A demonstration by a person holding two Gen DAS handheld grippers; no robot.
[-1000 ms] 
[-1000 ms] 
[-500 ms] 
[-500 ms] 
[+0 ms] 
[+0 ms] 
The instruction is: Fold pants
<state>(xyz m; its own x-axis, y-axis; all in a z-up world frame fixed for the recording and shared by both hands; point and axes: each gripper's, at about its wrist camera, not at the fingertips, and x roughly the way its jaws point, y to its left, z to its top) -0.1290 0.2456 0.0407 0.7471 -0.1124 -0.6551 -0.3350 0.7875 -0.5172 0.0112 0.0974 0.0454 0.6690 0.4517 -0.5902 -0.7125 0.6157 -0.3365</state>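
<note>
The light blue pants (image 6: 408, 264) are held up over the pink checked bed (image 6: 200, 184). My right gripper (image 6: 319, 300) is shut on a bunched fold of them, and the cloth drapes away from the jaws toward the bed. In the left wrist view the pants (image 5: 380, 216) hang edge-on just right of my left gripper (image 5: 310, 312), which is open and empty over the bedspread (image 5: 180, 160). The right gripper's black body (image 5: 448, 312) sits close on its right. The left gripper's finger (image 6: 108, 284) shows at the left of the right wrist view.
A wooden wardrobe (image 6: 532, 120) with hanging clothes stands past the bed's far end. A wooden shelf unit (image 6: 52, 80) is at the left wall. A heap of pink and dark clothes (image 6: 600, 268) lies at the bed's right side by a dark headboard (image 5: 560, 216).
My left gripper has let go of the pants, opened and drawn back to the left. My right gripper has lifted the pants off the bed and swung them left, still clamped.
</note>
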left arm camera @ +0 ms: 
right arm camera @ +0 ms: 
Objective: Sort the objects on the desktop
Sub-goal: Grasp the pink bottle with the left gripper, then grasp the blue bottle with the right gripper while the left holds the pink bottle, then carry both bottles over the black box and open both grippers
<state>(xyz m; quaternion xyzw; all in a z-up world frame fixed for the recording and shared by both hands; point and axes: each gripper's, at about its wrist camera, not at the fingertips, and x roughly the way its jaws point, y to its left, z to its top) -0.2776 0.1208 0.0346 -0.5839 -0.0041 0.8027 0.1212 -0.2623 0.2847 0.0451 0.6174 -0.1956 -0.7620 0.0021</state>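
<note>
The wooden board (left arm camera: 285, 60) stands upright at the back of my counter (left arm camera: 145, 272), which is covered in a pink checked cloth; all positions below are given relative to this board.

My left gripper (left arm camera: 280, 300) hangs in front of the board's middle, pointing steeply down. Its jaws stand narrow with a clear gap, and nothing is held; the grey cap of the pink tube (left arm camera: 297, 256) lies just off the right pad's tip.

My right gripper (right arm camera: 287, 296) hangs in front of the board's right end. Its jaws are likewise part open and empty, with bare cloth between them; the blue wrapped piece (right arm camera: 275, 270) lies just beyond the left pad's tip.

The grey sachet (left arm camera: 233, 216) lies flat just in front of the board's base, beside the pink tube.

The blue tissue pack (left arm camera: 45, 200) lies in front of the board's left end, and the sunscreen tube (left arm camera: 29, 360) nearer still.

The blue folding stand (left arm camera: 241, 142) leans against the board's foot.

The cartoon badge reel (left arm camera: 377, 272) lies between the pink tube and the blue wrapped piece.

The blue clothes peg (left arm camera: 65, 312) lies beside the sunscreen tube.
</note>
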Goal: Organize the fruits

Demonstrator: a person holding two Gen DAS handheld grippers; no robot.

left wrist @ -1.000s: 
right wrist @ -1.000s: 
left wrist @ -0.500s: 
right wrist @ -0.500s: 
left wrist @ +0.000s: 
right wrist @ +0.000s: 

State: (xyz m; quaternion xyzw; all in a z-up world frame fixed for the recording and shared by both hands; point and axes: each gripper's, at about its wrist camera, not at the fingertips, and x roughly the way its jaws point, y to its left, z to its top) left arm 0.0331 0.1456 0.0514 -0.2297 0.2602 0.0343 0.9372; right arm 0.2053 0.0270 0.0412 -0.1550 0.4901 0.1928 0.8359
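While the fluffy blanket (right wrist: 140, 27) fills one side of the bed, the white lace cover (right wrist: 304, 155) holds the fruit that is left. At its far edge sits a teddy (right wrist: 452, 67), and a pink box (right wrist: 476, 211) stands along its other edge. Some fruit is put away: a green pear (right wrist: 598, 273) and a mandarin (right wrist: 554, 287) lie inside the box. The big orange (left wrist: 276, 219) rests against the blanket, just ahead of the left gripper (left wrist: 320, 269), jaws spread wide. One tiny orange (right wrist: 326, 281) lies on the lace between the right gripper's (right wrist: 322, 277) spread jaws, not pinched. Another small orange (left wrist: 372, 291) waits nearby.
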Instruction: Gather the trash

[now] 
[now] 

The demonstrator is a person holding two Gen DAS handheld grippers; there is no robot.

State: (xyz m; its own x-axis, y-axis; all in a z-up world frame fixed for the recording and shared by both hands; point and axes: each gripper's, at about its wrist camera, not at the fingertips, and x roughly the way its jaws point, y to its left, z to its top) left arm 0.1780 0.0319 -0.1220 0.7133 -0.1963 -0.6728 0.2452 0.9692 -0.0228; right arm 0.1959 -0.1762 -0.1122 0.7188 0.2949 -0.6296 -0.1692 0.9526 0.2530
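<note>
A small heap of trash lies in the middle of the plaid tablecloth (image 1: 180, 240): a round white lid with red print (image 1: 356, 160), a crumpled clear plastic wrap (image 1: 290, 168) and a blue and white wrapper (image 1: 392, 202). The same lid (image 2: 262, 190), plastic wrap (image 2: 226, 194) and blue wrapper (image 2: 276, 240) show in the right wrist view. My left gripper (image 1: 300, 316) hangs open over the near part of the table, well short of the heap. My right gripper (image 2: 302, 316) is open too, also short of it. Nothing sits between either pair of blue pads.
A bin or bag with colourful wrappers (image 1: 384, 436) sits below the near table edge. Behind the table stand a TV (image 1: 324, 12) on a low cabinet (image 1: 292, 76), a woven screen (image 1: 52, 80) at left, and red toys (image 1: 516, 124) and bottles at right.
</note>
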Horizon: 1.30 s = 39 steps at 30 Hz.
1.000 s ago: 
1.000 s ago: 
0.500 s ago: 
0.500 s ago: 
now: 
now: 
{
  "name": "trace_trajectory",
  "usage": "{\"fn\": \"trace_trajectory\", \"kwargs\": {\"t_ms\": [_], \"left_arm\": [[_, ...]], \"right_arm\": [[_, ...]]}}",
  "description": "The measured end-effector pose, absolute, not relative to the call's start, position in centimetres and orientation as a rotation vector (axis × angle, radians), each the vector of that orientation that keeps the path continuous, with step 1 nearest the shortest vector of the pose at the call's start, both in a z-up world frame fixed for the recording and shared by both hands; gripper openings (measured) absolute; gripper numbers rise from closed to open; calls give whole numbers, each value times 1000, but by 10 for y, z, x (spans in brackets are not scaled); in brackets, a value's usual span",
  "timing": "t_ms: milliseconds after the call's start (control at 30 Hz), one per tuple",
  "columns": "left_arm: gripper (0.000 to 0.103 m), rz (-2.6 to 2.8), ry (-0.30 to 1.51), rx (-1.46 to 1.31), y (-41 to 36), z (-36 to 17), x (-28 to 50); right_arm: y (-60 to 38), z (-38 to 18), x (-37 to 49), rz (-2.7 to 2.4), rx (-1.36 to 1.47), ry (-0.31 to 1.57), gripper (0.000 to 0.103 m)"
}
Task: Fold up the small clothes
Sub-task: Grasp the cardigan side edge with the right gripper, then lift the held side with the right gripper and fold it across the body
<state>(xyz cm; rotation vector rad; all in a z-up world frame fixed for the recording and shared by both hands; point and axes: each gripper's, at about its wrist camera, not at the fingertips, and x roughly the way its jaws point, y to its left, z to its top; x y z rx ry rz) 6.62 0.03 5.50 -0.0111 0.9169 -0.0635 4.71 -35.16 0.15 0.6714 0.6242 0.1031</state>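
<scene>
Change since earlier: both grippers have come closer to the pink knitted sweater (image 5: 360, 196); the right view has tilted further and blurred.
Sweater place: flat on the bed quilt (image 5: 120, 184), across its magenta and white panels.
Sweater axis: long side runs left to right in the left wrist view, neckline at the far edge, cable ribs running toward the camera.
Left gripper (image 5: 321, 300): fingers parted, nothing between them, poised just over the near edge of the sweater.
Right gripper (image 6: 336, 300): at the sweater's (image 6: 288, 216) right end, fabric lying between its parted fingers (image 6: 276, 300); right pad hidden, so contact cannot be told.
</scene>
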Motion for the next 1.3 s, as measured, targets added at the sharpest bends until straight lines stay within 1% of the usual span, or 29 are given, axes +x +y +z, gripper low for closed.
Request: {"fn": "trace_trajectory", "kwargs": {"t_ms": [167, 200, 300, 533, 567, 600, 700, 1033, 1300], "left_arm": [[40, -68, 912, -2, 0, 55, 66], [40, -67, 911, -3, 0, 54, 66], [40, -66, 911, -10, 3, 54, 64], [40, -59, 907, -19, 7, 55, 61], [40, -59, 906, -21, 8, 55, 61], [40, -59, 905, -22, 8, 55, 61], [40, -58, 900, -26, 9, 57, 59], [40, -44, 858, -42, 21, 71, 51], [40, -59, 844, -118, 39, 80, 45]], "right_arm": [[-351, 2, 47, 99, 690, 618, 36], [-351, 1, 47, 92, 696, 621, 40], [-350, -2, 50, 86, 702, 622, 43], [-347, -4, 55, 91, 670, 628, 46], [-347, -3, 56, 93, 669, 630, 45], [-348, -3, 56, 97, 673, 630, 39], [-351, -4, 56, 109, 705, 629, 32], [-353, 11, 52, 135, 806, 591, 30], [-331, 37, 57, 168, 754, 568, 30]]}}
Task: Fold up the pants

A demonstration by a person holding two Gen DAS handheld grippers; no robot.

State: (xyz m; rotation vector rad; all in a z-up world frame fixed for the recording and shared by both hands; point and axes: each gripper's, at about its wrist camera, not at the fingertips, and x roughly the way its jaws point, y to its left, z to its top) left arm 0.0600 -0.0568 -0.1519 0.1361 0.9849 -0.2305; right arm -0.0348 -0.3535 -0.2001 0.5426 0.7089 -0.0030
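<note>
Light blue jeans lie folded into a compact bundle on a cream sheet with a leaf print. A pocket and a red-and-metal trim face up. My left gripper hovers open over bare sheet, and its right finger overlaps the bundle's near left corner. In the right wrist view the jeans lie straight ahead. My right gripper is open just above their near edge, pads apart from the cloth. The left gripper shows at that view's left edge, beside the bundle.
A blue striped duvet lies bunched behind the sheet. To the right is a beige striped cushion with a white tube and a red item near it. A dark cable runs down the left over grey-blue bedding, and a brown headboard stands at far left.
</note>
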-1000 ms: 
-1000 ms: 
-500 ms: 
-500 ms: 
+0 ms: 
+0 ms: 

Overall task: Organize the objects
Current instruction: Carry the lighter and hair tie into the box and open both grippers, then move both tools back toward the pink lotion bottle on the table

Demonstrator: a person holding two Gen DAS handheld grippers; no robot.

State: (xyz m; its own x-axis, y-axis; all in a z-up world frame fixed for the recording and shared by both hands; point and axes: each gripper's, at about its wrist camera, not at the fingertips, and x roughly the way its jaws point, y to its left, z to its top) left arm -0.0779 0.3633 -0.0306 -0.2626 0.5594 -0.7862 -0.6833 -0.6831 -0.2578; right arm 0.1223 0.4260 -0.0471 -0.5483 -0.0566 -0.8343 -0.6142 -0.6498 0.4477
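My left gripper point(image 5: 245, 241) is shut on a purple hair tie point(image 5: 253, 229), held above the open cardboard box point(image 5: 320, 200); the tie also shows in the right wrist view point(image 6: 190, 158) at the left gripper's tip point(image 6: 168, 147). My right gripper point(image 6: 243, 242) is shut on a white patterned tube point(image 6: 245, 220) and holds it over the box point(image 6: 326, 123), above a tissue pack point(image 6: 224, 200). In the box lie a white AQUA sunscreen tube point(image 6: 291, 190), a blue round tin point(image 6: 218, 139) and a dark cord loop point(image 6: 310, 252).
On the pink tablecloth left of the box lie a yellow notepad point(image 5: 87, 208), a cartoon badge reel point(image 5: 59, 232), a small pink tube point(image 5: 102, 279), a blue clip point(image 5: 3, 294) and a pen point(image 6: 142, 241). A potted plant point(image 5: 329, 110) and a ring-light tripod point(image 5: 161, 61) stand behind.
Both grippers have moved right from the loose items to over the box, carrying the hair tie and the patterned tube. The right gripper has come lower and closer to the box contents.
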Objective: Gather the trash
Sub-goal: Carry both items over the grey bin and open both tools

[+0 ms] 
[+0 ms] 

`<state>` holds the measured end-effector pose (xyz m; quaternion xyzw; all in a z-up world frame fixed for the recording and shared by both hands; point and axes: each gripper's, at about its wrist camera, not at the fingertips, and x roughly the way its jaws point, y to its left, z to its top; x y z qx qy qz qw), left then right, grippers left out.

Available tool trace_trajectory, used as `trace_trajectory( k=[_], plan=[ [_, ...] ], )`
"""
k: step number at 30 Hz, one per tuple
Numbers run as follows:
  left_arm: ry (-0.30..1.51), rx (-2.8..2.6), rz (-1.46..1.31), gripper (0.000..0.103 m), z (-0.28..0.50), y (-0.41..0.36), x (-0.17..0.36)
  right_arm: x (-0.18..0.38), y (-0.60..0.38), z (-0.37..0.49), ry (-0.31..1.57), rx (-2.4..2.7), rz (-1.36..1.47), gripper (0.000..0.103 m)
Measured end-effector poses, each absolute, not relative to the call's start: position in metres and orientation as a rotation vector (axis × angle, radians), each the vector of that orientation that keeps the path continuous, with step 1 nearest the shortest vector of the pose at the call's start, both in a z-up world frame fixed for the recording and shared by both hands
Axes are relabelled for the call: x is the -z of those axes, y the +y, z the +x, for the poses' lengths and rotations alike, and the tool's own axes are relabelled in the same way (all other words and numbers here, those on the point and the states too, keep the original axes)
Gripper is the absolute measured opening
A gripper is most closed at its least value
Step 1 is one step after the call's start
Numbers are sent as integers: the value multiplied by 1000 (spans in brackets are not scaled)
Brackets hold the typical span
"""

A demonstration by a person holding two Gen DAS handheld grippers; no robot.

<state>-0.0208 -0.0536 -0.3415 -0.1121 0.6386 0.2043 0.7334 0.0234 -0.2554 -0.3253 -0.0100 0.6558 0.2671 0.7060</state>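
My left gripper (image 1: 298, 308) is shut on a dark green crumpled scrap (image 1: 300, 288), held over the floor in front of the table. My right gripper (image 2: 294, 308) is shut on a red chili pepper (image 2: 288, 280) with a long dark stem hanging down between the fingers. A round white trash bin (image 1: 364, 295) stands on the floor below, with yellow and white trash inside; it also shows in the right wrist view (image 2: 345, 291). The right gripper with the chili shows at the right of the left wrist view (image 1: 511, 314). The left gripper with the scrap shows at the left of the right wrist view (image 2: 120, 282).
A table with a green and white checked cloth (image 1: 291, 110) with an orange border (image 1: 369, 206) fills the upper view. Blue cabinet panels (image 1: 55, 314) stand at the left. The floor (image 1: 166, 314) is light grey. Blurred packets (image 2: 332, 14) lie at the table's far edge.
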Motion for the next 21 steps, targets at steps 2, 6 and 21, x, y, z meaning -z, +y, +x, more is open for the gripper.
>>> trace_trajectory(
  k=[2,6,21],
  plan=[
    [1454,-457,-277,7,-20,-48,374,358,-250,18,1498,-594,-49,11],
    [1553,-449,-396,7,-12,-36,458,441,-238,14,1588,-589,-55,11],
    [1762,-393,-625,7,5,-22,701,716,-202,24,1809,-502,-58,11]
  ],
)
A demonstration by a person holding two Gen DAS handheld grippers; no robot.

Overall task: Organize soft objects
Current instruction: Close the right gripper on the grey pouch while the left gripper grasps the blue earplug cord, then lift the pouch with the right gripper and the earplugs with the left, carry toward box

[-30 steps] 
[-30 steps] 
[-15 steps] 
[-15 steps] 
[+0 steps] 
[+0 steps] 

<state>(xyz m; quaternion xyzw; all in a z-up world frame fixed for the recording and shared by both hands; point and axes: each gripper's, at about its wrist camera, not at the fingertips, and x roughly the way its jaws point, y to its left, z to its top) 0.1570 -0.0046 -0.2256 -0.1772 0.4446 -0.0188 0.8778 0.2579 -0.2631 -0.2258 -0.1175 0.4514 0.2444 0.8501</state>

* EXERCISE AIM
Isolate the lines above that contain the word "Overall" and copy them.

* SOLVED EXERCISE
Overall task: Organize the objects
Overall task: Organize soft objects

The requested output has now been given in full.